Em vida de sua primeira mulher, foi a pérola dos maridos e, sobretudo, um monstro de fidelidade. Saía do trabalho, digamos, às seis horas. Às vezes, parava um segundo, tomava um cafezinho em pé e era só. Pendurava-se no primeiro bonde, com a ideia fixa de chegar em casa. Estavam casados há seis anos. Pois se gostavam como na lua de mel; viviam num agarramento de meter inveja nos casais infelizes. O comentário geral era o seguinte:

– Parecem dois namorados!

De fato, pareciam. Namorados, noivos ou casadinhos de fresco. Ainda por cima, ciumentíssimos um do outro. Qualquer coisinha, Penteado rosnava:

– Modos!

Para evitar brigas não brincavam no carnaval. Se iam a uma festa, Clélia devia entrar mancando e espalhar, aos quatro ventos, com ar de mártir:

– Estou com o pé machucado.

Engraçadíssimo se um deles bocejava na presença do outro.

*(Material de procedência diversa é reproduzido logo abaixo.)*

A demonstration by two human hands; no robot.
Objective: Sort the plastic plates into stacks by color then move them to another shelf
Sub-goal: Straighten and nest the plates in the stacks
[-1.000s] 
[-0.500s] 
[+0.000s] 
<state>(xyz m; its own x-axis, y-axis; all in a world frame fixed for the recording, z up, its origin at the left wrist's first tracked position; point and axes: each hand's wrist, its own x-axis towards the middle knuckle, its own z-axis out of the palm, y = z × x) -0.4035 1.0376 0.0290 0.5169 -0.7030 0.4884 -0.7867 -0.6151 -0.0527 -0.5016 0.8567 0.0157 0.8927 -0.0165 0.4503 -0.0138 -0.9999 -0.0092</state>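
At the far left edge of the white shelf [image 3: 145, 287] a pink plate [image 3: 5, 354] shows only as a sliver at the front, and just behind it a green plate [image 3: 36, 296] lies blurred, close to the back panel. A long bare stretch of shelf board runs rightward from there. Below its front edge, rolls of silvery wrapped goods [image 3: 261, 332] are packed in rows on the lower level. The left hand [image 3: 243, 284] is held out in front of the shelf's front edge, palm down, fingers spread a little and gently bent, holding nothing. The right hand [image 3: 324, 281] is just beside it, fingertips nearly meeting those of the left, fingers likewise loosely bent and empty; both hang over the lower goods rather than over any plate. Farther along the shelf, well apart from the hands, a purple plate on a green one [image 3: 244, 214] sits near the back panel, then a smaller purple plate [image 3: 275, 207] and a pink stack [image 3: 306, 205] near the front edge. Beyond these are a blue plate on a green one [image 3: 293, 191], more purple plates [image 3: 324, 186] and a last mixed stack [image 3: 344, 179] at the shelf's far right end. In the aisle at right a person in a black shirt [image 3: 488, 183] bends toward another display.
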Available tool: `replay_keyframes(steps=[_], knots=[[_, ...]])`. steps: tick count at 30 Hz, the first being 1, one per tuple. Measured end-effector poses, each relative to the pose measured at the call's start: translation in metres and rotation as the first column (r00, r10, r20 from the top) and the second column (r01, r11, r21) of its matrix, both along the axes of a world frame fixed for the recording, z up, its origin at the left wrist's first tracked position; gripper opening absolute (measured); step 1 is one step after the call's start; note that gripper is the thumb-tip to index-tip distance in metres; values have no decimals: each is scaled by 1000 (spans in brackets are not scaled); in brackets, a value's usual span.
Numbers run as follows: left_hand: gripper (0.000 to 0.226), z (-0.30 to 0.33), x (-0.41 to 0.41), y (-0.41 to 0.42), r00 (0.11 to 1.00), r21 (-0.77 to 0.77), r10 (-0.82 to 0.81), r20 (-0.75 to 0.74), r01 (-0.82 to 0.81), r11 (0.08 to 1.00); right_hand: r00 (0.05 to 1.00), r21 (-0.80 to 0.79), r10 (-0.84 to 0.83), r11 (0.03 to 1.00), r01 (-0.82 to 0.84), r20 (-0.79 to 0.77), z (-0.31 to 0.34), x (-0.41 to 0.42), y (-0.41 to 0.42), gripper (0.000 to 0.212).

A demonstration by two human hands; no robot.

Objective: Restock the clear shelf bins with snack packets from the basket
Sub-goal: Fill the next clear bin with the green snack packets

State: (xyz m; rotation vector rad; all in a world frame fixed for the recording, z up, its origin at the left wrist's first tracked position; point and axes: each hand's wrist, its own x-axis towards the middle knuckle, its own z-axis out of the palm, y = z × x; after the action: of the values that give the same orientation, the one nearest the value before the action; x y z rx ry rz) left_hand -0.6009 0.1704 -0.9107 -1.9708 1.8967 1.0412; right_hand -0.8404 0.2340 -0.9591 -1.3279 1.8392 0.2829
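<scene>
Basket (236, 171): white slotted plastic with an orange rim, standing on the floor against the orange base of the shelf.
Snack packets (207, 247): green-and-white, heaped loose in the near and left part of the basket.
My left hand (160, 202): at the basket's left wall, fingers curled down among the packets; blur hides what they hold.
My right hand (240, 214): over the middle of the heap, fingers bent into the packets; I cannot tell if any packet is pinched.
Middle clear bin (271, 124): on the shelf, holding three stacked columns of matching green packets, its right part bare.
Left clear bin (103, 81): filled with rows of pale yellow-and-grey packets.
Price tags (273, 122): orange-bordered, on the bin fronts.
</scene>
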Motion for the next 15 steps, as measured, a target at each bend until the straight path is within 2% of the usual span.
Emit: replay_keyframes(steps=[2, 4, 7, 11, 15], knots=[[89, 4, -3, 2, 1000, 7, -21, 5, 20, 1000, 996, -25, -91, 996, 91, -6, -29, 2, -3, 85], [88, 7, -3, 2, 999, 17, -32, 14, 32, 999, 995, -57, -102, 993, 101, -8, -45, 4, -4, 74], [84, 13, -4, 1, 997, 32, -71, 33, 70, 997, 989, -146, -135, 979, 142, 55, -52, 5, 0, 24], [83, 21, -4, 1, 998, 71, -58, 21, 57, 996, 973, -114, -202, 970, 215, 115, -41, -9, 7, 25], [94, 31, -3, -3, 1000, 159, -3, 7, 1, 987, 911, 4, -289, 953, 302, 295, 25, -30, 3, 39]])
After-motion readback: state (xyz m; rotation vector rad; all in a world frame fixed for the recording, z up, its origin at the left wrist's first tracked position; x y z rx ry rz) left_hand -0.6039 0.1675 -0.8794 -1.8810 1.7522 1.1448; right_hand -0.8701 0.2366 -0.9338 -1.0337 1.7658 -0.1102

Vinha o mundo abaixo. Ela, então, não perdoava, dava muxoxo, batia com o pé, fazia má-criação. Incluía o bocejo entre os sintomas clássicos, inconfundíveis, dos finais de amor. Estabelecia o seguinte raciocínio estapafúrdio: “Se ele tem sono ao meu lado, se abre a boca, é porque não gosta mais de mim.” Ou então, estava gostando menos. Penteado tinha que jurar por todos os santos que sua paixão era cada vez mais feroz, etc., etc. A briga acabava em beijo. Ele acompanhava com a ponta da língua o contorno de sua orelha pequena e sensível. Ela, morena, nortista, com propensão para engordar, terminava num dengue irresistível:

– Tu gosta muito dessa gatinha, gosta?